How many lines of the data contain "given"? Reply with the number alone.
The input START
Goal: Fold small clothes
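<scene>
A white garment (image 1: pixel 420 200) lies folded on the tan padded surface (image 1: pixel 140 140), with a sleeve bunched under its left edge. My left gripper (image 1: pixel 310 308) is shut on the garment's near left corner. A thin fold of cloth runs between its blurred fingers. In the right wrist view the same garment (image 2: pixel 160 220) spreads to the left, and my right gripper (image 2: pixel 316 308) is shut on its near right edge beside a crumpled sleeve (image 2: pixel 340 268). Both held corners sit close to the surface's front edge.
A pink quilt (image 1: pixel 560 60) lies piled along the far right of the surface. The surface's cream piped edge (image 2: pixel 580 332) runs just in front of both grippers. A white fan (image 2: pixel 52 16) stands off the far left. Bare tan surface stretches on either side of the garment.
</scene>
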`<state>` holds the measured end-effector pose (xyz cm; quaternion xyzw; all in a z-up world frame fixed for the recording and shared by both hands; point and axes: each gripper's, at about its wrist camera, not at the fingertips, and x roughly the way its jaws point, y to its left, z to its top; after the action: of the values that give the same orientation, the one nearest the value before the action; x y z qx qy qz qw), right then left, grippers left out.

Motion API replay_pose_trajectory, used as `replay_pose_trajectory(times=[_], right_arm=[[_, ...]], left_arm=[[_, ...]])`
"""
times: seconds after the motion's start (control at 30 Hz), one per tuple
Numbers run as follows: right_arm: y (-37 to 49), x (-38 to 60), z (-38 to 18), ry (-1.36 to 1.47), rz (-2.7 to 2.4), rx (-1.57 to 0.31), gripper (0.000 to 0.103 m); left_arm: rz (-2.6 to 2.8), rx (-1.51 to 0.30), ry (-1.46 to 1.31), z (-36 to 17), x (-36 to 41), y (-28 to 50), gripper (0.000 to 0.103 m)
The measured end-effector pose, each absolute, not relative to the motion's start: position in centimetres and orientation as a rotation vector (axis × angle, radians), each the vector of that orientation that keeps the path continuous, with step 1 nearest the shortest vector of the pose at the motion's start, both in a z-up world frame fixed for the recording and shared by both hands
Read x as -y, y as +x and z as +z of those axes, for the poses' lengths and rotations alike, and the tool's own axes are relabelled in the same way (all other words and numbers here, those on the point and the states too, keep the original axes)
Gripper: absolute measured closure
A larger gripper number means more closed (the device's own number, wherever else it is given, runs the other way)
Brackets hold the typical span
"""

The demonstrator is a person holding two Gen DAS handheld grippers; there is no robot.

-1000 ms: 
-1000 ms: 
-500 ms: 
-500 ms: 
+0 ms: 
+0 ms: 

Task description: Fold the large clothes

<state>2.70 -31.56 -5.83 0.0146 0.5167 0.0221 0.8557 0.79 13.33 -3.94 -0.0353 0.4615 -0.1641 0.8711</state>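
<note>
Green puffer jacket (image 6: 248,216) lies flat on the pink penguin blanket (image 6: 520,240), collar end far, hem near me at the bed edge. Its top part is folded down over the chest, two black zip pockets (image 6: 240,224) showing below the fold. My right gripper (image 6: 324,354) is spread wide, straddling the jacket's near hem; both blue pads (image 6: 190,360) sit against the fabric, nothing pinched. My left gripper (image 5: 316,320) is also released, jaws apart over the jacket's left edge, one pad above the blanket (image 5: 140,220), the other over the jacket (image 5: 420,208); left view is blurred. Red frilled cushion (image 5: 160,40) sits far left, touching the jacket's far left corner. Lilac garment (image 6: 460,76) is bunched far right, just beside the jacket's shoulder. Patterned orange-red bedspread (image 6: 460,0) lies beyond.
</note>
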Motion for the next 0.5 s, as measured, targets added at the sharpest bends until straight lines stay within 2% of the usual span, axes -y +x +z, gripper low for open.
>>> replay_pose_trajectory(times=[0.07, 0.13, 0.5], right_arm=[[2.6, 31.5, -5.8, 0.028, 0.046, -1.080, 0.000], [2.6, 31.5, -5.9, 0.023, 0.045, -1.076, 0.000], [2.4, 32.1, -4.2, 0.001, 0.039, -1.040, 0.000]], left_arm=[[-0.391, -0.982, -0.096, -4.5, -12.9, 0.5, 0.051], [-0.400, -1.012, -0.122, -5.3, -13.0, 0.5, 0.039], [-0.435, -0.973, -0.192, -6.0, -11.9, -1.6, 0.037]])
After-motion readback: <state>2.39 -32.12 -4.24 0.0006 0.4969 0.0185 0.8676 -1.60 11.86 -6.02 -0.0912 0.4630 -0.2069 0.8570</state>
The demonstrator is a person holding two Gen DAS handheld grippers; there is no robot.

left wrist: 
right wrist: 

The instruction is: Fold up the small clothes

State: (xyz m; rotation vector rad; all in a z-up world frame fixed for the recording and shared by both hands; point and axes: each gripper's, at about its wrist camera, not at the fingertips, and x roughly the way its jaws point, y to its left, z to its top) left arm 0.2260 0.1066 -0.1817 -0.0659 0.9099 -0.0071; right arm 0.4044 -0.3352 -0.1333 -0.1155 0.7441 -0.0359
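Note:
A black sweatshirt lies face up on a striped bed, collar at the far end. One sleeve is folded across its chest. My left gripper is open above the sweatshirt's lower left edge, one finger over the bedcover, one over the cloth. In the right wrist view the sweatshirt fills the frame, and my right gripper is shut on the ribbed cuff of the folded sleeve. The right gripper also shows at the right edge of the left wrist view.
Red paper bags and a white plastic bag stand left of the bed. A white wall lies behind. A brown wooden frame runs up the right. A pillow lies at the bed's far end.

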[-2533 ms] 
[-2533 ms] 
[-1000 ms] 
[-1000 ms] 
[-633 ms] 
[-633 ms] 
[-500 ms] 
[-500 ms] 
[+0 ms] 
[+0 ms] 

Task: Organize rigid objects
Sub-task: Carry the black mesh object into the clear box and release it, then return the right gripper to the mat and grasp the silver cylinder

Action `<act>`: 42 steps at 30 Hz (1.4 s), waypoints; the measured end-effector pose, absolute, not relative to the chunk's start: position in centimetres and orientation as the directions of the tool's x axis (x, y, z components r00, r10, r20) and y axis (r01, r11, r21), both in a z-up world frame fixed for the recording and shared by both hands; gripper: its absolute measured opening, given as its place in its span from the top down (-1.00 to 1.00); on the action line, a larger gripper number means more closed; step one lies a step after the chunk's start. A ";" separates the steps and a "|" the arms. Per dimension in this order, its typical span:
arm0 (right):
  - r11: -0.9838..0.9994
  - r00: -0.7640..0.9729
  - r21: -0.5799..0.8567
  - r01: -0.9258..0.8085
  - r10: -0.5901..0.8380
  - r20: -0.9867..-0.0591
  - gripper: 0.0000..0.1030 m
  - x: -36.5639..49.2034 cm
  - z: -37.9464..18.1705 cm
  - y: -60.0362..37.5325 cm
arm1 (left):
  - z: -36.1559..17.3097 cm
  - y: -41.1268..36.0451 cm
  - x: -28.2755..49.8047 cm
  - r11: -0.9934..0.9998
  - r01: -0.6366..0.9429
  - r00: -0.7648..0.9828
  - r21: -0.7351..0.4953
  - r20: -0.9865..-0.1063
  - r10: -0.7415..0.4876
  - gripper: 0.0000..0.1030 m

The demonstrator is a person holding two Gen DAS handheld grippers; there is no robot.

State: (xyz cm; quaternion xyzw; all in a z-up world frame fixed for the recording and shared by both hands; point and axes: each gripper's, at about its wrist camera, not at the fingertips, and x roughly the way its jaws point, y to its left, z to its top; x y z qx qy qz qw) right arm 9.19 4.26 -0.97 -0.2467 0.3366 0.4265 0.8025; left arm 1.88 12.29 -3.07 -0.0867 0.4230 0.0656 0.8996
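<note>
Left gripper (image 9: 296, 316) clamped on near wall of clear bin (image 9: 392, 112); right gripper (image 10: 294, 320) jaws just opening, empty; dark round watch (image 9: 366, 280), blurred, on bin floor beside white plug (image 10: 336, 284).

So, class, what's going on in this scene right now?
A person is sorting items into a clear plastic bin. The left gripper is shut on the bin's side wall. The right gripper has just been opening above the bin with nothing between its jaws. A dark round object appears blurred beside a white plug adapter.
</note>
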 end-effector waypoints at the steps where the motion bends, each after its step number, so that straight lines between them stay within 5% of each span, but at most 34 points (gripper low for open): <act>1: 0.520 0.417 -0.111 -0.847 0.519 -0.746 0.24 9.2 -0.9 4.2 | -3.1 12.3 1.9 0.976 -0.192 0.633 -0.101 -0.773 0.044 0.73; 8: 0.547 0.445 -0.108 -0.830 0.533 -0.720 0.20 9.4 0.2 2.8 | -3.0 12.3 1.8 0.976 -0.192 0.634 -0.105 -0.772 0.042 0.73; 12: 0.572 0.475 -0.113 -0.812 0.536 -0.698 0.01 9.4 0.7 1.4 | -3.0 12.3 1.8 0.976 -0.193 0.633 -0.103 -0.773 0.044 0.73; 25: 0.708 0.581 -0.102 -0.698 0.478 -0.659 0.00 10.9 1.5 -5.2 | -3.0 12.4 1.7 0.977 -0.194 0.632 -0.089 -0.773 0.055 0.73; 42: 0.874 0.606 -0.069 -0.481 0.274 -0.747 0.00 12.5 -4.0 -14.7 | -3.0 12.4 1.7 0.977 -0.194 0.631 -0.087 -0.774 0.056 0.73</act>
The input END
## Answer to this problem
2